▸ Information provided
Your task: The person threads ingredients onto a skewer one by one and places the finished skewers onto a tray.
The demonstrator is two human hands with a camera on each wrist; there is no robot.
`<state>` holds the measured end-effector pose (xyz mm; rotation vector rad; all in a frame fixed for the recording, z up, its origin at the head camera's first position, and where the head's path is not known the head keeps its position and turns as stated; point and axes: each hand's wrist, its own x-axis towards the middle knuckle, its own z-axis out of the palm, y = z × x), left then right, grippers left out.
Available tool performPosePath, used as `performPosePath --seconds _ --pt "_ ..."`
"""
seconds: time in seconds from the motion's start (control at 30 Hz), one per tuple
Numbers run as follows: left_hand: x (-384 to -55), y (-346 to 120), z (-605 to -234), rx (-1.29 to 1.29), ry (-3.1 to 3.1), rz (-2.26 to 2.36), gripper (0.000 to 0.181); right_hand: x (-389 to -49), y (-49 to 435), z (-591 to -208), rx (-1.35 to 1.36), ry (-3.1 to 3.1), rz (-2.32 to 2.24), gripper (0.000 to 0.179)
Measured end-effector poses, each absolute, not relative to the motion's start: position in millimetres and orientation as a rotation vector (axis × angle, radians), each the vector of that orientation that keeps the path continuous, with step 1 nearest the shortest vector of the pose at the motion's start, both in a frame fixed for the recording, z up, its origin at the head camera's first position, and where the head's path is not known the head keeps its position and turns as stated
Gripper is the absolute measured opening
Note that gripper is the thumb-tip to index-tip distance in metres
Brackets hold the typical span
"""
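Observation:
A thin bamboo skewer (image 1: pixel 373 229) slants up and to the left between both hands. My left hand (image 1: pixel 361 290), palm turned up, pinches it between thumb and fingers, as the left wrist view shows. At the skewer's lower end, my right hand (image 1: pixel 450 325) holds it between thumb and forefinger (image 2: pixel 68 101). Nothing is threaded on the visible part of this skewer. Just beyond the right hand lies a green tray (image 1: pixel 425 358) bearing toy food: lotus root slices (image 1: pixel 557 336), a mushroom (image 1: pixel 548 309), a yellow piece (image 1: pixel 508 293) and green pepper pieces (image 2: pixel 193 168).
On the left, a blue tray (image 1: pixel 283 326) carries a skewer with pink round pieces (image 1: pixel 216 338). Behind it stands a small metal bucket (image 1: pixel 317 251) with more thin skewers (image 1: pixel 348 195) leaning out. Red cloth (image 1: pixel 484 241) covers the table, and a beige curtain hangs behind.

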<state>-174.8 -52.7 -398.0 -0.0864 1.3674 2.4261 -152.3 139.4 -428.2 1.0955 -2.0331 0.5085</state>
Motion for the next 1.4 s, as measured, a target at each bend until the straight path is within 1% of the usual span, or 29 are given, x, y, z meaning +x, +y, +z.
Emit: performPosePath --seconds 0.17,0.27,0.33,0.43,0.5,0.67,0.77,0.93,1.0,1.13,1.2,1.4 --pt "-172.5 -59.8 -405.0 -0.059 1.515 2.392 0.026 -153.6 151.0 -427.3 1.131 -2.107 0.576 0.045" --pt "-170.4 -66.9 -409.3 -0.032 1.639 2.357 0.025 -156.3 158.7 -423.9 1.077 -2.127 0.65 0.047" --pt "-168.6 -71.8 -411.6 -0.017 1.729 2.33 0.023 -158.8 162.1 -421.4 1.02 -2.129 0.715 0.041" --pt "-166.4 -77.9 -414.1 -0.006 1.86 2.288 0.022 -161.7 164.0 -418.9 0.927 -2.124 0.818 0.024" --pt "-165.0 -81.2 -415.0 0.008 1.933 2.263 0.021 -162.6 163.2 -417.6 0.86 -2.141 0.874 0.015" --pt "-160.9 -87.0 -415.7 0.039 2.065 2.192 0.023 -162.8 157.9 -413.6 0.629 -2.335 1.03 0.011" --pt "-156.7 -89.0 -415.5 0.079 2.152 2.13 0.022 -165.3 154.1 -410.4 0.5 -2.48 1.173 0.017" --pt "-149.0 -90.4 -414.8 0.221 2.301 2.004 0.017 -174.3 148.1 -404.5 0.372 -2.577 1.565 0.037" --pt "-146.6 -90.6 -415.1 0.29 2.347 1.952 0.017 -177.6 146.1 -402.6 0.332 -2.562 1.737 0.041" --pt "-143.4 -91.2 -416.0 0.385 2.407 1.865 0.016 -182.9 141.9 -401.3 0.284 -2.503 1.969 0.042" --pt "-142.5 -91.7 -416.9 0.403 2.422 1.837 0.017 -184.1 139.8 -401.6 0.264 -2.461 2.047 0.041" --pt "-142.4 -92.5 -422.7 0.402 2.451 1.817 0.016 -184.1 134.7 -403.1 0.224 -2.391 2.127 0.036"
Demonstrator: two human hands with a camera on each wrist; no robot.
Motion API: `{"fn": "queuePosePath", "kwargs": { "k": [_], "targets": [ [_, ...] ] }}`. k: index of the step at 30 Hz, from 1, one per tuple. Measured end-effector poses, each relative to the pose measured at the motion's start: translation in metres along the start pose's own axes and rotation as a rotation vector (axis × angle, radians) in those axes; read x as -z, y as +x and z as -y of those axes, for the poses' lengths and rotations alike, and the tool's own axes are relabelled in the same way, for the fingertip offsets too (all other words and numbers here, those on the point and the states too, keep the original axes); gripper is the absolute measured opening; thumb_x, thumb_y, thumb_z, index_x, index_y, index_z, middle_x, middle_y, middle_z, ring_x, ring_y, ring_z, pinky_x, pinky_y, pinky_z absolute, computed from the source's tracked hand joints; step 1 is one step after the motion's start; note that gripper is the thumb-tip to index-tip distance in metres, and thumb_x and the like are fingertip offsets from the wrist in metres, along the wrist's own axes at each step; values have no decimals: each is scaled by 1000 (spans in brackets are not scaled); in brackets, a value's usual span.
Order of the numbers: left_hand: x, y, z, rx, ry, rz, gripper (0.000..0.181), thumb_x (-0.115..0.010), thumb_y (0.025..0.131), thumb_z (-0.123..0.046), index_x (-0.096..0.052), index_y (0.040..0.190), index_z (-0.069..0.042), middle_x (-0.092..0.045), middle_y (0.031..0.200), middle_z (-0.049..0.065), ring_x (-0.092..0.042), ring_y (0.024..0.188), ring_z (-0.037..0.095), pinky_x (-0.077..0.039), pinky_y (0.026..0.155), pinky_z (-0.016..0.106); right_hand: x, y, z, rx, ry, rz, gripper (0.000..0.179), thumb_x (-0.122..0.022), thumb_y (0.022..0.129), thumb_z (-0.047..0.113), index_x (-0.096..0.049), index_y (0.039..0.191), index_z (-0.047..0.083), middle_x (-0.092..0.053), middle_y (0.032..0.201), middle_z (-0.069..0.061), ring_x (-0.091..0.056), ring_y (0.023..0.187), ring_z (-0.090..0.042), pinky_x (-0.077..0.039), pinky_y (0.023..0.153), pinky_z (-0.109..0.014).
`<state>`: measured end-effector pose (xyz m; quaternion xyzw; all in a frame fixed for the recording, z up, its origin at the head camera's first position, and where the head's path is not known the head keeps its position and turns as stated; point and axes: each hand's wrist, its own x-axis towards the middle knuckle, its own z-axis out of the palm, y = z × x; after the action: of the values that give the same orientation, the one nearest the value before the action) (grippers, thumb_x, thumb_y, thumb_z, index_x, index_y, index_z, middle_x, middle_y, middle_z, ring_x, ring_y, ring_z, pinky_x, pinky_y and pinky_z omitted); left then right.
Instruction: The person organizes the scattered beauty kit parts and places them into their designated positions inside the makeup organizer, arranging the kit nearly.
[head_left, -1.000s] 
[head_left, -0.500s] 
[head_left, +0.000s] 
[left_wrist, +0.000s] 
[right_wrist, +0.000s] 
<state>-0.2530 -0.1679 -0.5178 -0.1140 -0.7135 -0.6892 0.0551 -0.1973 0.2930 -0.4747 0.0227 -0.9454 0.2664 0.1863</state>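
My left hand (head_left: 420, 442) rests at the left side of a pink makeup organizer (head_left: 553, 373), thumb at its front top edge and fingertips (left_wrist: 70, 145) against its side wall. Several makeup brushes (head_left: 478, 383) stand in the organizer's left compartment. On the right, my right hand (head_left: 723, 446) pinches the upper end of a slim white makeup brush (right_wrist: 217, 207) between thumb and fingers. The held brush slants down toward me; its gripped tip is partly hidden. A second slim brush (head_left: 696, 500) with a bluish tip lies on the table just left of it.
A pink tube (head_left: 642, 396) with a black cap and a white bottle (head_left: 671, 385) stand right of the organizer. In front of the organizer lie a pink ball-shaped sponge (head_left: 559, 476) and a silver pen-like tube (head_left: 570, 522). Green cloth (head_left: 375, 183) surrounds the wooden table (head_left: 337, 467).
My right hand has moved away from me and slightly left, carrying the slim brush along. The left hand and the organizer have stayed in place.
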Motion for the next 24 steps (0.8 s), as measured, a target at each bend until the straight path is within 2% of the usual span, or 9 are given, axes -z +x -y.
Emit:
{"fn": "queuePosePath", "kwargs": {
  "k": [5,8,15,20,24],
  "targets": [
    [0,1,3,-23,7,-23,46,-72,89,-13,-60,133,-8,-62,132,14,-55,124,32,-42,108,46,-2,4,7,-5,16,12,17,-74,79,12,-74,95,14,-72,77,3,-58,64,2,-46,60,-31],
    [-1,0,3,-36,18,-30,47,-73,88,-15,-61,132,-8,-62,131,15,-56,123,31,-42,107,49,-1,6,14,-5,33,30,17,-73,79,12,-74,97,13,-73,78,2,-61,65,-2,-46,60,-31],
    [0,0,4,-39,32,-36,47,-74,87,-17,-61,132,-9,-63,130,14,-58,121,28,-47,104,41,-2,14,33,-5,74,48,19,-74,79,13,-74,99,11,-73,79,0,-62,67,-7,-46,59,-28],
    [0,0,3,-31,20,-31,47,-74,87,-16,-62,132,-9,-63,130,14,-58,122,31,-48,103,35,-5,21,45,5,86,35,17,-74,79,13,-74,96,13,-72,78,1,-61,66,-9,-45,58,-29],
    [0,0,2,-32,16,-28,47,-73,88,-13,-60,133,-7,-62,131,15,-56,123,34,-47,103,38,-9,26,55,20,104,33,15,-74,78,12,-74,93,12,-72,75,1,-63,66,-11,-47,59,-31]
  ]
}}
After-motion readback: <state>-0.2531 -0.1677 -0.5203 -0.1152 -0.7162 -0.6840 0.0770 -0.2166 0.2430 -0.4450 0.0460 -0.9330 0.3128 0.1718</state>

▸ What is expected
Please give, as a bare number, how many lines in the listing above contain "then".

▸ Problem solution
2